Choosing Appropriate Regression Model in the Presence of Multicolinearity

doi:10.4236/ojs.2019.92012

Open Journal of Statistics
Vol.09 No.02(2019), Article ID:91564,10 pages
10.4236/ojs.2019.92012

Maruf A. Raheem^1*, Nse S. Udoh², Aramide T. Gbolahan³

●How to Cite this Article

¹Department of Engineering and Mathematics, Sheffield Hallam University, Sheffield, UK

²Department of Mathematics & Statistics, University of Uyo, Uyo, Nigeria

³Department of Computer Science, Sheffield Hallam University, Sheffield, UK

This work is licensed under the Creative Commons Attribution International License (CC BY 4.0).

http://creativecommons.org/licenses/by/4.0/

Received: February 3, 2019; Accepted: March 29, 2019; Published: April 1, 2019

ABSTRACT

This work is geared towards detecting and solving the problem of multicolinearity in regression analysis. As such, Variance Inflation Factor (VIF) and the Condition Index (CI) were used as measures of such detection. Ridge Regression (RR) and the Principal Component Regression (PCR) were the two other approaches used in modeling apart from the conventional simple linear regression. For the purpose of comparing the two methods, simulated data were used. Our task is to ascertain the effectiveness of each of the methods based on their respective mean square errors. From the result, we found that Ridge Regression (RR) method is better than principal component regression when multicollinearity exists among the predictors.

Keywords:

Multicollinearity, Adequacy, Regression coefficients, Variance Inflation Factor (VIF), Mean Square Error

1. Introduction

Regression Analysis is a statistical tool used in studying if there is existence of relationship, of any forms, either linear or nonlinear between the two variables, subject to certain constraints, such that one of the two variables can serve well to predict for the other. Meanwhile, it is important to note that our focus in this study is on the linear form of such relationship. Thus, when we talk of regression, we only consider the linear regression, which may either be simple, multiple and or, multivariate in nature depending on the levels (or number) of variables on either side of the equation. When we compare a single dependent with a single independent variable, the regression is said to be simple, so we have simple (linear) regression. But, if only one dependent variable is being compared with more than one independent variables, the regression is said to be multiple in form; and thus we have multiple (linear) regression. The multivariate regression (which is outside the scope of this research), only comes to play if we are comparing more than one level of the dependent variable with two or more levels of the independent variables.

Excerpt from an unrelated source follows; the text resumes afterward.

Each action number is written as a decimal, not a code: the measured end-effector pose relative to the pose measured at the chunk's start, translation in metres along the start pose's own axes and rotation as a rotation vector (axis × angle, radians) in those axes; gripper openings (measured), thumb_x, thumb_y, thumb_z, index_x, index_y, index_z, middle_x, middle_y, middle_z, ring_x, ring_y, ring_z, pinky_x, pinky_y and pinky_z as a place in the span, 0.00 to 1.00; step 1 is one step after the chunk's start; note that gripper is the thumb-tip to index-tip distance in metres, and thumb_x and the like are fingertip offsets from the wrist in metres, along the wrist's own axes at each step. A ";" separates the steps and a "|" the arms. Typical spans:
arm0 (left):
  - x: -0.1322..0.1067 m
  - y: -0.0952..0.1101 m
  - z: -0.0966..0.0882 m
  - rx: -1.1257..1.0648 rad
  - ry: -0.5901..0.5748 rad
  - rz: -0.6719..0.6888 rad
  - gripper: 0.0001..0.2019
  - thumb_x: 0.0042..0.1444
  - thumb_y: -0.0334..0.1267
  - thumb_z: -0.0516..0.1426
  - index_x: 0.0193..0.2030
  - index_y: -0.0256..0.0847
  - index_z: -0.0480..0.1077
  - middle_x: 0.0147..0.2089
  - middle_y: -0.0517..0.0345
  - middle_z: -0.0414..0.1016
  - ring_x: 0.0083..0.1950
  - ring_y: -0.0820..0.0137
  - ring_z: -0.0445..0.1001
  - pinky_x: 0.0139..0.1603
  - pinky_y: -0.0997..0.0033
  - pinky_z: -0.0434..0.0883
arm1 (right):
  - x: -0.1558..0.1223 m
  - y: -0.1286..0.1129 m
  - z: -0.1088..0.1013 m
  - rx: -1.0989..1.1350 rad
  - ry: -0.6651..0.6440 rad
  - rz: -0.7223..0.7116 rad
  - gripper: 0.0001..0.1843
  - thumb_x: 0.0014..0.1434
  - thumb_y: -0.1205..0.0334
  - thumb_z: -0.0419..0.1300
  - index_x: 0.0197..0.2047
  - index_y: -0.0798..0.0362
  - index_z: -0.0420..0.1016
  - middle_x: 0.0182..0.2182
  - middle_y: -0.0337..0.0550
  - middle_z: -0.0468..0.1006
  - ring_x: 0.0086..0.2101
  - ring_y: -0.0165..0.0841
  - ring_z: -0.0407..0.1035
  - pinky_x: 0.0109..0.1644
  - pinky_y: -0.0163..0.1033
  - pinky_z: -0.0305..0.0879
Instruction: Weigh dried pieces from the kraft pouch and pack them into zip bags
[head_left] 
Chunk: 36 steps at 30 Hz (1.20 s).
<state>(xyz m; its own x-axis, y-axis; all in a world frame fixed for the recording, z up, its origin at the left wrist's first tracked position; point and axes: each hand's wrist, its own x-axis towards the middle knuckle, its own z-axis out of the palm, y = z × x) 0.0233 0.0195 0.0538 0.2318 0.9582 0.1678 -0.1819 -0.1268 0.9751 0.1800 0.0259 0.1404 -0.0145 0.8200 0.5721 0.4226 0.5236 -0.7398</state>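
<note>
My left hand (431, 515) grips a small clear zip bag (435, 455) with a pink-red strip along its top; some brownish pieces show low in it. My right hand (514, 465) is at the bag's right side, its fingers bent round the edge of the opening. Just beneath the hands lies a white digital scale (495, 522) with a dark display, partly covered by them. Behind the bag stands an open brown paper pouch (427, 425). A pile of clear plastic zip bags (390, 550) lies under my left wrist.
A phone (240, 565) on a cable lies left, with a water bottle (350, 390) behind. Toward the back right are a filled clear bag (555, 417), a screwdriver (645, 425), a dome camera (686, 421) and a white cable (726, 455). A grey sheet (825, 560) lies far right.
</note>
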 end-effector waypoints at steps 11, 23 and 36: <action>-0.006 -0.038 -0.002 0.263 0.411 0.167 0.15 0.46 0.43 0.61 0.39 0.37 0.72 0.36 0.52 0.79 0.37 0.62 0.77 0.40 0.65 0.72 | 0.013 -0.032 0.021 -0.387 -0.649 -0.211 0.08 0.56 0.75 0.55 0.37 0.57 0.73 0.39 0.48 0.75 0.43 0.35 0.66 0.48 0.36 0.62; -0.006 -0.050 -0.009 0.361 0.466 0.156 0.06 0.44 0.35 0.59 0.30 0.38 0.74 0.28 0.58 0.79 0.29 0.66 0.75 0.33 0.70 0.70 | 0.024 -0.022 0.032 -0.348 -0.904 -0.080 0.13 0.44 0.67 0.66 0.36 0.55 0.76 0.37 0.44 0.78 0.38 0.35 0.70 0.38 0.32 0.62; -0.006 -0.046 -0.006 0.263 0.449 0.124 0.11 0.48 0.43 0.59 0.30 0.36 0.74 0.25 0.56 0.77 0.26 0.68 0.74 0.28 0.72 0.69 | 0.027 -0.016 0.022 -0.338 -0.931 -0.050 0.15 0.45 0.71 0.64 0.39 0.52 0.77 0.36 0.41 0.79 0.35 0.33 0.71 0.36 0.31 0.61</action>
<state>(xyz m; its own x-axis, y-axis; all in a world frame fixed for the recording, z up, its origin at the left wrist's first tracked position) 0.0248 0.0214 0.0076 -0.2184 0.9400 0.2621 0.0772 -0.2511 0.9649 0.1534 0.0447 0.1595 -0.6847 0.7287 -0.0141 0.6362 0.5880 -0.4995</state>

1.1. Fundamental Principles

Consider the multiple regressions model:

$Y_{i} = β_{0} + β_{1} X_{1 i} + β_{2} X_{2 i} + \dots + β_{p} X_{p i} + e_{i}$ (1)

In matrix form, (1) becomes:

$Y = X^{'} β + \in$ (2)

where in (1); $β_{j^{'} s}$ $\forall j = 1, 2, \dots, p$ are the regression coefficients; $Y (n \times 1)$ matrix represents the outcome (response or dependent) variable and $X_{i^{'} s}$ , $\forall i = 1, 2, \dots, n$ are the explanatory (predictor or independent) variables, which are fixed and $e_{i}$ is the error term, which with $Y_{i^{'} s}$ are assumed to be random. With assumptions that: $E (e_{i}) = 0$ ; $E (e_{i} e_{j}) = 0$ $\forall i \neq j$ ; $E (e_{i} e_{i}) = σ^{2}$ , which implies randomness, independence and homoscedasticity of error terms respectively. Indicating $e_{i} ~ I I D N (0, σ^{2})$ . Other interesting assumptions are Zero Covariance between and each of the $X_{i^{'} s}$ variable; i.e.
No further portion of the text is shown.